Once you find the line containing "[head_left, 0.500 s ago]" in the data below, copy it and each following line exactly, up to and including the line containing "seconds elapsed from", and nothing else.

[Data for the task]:
----

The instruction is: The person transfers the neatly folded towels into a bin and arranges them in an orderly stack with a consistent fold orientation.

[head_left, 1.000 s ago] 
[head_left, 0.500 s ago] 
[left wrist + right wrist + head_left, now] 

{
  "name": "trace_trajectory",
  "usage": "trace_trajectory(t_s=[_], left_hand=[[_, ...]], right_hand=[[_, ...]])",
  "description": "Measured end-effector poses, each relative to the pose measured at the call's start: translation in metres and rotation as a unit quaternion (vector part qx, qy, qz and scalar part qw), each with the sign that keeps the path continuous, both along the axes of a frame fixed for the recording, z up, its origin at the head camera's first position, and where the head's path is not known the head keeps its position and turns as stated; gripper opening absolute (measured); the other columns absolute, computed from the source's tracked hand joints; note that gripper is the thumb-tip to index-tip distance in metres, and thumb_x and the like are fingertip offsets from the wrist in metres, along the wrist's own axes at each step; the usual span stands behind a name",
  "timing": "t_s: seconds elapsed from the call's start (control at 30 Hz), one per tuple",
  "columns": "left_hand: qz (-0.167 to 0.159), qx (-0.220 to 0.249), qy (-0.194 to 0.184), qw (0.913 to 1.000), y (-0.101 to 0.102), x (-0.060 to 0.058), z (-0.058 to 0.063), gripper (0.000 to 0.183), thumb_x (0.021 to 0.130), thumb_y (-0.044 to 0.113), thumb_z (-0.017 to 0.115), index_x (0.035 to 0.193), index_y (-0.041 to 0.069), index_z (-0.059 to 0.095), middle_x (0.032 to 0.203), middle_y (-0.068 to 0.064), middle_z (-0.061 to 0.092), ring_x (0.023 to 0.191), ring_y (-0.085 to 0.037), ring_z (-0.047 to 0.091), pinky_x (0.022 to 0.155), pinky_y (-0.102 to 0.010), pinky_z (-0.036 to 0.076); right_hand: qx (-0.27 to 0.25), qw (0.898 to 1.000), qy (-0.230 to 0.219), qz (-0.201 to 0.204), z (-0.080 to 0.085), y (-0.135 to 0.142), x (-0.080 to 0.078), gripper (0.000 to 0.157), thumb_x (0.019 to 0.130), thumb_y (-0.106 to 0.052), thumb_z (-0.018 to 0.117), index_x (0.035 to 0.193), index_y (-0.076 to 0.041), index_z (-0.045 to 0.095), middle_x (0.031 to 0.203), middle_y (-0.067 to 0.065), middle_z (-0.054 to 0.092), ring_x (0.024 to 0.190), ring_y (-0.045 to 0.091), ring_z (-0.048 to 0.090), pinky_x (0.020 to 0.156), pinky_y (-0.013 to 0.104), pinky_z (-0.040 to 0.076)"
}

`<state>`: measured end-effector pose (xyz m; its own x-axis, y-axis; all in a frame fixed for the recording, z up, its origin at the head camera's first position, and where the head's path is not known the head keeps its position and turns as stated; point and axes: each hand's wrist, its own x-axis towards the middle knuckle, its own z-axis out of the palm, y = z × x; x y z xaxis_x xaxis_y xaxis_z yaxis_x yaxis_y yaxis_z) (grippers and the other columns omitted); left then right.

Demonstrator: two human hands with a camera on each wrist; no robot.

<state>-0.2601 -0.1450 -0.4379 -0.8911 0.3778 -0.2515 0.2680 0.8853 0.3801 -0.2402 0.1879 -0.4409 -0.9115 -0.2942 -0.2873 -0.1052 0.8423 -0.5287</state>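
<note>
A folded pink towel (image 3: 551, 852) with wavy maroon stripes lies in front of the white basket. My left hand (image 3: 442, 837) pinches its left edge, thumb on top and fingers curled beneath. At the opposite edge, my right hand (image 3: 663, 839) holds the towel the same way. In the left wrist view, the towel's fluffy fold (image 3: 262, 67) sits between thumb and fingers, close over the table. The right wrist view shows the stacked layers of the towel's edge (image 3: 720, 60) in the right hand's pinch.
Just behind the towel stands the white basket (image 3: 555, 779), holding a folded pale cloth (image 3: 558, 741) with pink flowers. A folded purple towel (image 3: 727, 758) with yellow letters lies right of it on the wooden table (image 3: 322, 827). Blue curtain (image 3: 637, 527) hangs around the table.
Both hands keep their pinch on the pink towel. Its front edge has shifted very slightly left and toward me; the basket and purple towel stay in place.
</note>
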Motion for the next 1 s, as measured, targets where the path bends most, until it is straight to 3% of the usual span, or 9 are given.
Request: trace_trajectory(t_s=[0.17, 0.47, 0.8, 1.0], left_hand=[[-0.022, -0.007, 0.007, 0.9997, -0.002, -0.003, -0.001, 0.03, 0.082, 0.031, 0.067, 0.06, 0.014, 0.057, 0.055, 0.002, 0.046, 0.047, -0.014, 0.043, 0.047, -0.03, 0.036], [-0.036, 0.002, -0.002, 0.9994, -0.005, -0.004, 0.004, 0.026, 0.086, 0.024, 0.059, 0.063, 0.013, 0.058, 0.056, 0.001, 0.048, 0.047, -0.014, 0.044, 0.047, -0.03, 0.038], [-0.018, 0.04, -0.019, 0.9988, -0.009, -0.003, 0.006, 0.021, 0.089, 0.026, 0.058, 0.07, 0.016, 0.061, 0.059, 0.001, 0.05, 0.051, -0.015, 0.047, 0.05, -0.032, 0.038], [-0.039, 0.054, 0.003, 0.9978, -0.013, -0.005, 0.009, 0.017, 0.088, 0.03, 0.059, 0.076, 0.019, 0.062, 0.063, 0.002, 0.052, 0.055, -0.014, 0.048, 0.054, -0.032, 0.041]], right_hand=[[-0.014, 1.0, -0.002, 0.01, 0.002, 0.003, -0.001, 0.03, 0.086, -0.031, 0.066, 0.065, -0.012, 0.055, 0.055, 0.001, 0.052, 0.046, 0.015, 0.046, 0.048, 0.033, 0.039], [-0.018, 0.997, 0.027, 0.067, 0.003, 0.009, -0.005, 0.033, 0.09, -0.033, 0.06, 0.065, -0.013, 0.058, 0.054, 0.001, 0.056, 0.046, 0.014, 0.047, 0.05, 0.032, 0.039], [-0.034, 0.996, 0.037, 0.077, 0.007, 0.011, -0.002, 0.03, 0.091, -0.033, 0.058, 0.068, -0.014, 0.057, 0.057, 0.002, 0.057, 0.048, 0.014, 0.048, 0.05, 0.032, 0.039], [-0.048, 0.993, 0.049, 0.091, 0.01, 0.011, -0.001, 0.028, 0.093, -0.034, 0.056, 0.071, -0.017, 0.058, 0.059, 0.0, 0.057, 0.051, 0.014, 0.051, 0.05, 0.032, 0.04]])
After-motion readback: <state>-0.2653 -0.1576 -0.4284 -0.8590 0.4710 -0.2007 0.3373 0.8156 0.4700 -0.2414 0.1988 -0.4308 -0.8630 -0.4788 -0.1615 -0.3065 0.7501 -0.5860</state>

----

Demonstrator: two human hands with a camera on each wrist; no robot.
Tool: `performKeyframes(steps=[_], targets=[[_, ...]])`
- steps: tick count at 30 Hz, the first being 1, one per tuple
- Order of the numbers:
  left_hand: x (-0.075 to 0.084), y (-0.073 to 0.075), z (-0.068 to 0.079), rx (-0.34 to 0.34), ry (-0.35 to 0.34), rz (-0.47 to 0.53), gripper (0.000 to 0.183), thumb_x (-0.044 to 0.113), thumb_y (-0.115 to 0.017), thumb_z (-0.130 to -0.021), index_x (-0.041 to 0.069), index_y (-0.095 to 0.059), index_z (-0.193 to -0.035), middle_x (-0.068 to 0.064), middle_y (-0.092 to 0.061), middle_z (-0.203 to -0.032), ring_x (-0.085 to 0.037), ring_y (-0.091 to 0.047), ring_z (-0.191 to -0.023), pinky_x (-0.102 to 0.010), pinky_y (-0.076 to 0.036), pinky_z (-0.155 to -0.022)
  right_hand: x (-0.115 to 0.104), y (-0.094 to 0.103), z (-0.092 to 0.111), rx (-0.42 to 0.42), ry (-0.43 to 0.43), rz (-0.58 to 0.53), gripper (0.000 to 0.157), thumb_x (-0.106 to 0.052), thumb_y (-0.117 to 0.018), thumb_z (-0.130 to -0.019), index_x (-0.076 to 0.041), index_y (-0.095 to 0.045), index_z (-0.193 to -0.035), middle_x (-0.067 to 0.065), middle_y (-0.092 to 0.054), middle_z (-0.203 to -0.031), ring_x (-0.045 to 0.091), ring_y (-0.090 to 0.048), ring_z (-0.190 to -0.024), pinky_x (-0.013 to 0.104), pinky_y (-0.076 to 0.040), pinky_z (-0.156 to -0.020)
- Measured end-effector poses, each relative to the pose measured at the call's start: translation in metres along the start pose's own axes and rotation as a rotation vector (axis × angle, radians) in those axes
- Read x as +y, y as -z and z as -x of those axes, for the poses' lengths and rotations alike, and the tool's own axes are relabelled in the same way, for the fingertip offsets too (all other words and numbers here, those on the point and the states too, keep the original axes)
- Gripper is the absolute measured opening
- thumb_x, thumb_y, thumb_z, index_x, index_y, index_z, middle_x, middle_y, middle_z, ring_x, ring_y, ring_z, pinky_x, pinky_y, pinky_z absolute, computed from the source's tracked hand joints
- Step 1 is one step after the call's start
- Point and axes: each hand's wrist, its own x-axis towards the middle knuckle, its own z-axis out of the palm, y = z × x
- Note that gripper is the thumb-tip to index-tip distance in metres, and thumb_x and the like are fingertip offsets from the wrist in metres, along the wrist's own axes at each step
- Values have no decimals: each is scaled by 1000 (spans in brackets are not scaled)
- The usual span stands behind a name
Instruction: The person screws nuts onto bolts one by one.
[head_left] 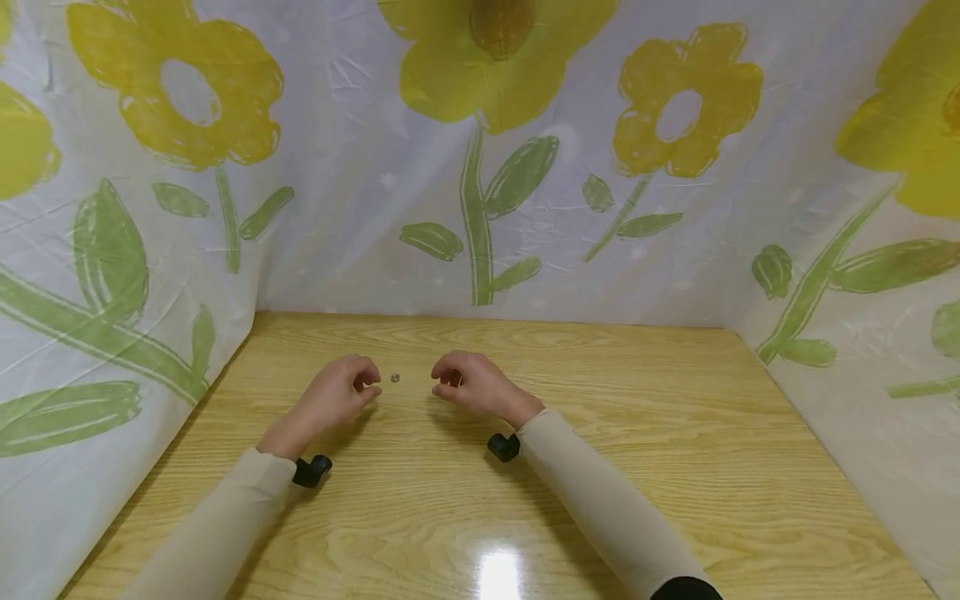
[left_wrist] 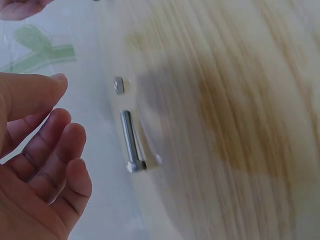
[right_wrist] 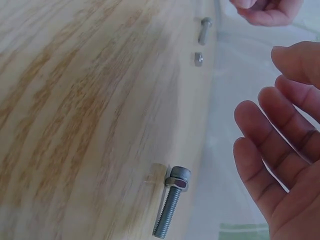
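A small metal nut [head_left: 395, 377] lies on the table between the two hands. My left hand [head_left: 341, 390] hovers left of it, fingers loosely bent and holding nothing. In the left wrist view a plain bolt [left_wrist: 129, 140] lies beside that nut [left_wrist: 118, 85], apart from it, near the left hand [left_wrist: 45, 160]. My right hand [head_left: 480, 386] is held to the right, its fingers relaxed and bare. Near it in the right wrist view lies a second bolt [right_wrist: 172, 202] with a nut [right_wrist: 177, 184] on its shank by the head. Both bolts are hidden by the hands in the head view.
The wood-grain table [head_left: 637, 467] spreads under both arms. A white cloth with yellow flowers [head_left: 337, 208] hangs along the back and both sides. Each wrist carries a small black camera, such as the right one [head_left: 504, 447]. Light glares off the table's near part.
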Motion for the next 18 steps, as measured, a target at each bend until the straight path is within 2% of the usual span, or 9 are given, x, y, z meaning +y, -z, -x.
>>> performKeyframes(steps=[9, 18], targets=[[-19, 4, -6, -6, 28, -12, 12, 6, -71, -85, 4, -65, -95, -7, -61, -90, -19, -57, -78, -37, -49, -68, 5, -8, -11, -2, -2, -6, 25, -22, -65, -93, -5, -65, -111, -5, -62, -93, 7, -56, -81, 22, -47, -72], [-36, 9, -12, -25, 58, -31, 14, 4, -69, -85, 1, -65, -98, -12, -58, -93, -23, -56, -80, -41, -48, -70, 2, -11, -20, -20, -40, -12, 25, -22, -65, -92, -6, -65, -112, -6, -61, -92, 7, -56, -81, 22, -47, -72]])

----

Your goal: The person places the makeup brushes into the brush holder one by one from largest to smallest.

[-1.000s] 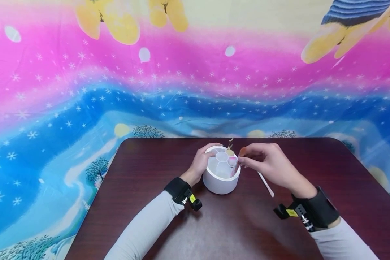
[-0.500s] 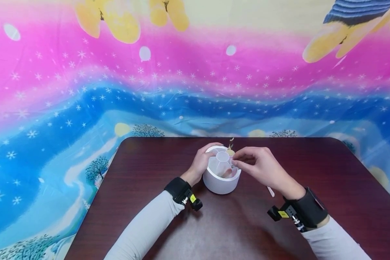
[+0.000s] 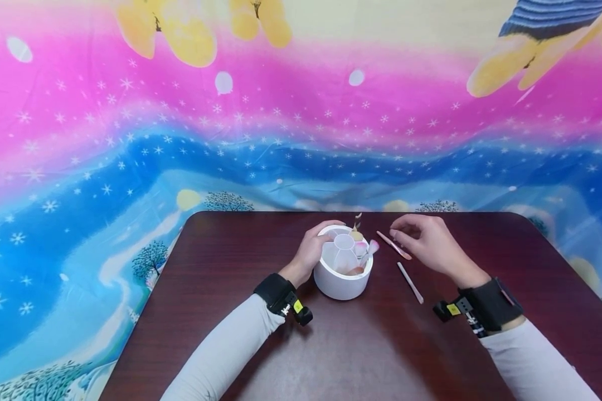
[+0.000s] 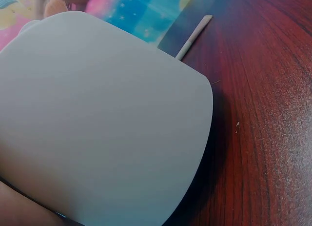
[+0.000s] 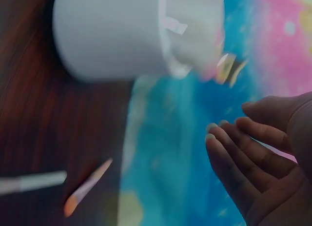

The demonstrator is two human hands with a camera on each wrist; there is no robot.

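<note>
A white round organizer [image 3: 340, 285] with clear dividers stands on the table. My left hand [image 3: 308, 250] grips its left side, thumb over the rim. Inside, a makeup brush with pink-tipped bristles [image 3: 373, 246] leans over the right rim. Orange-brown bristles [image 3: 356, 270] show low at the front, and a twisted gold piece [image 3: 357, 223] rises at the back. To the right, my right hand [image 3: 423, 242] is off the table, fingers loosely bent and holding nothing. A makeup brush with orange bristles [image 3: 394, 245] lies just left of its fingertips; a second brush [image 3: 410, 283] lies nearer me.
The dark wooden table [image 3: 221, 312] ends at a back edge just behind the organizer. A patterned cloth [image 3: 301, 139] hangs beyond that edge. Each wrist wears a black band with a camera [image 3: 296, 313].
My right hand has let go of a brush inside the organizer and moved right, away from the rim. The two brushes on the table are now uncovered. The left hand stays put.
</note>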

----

[Answer to this exercise]:
[head_left, 0.500 s ago] 
[left wrist + right wrist + head_left, now] 

{
  "name": "trace_trajectory",
  "usage": "trace_trajectory(t_s=[_], left_hand=[[_, ...]], right_hand=[[_, ...]])",
  "description": "Measured end-effector poses, each relative to the pose measured at the call's start: translation in metres and rotation as a unit quaternion (vector part qx, qy, qz and scalar part qw), each with the sign that keeps the path continuous, both along the axes of a frame fixed for the recording, z up, its origin at the head camera's first position, and where the head's path is not known the head keeps its position and turns as stated; gripper opening absolute (measured); the other columns absolute, computed from the source's tracked hand joints; note that gripper is the thumb-tip to index-tip distance in metres, and thumb_x and the like are fingertip offsets from the wrist in metres, along the wrist's own axes at each step; the usual span stands behind a name",
  "timing": "t_s: seconds elapsed from the call's start (control at 30 Hz), one per tuple",

This answer is complete as written.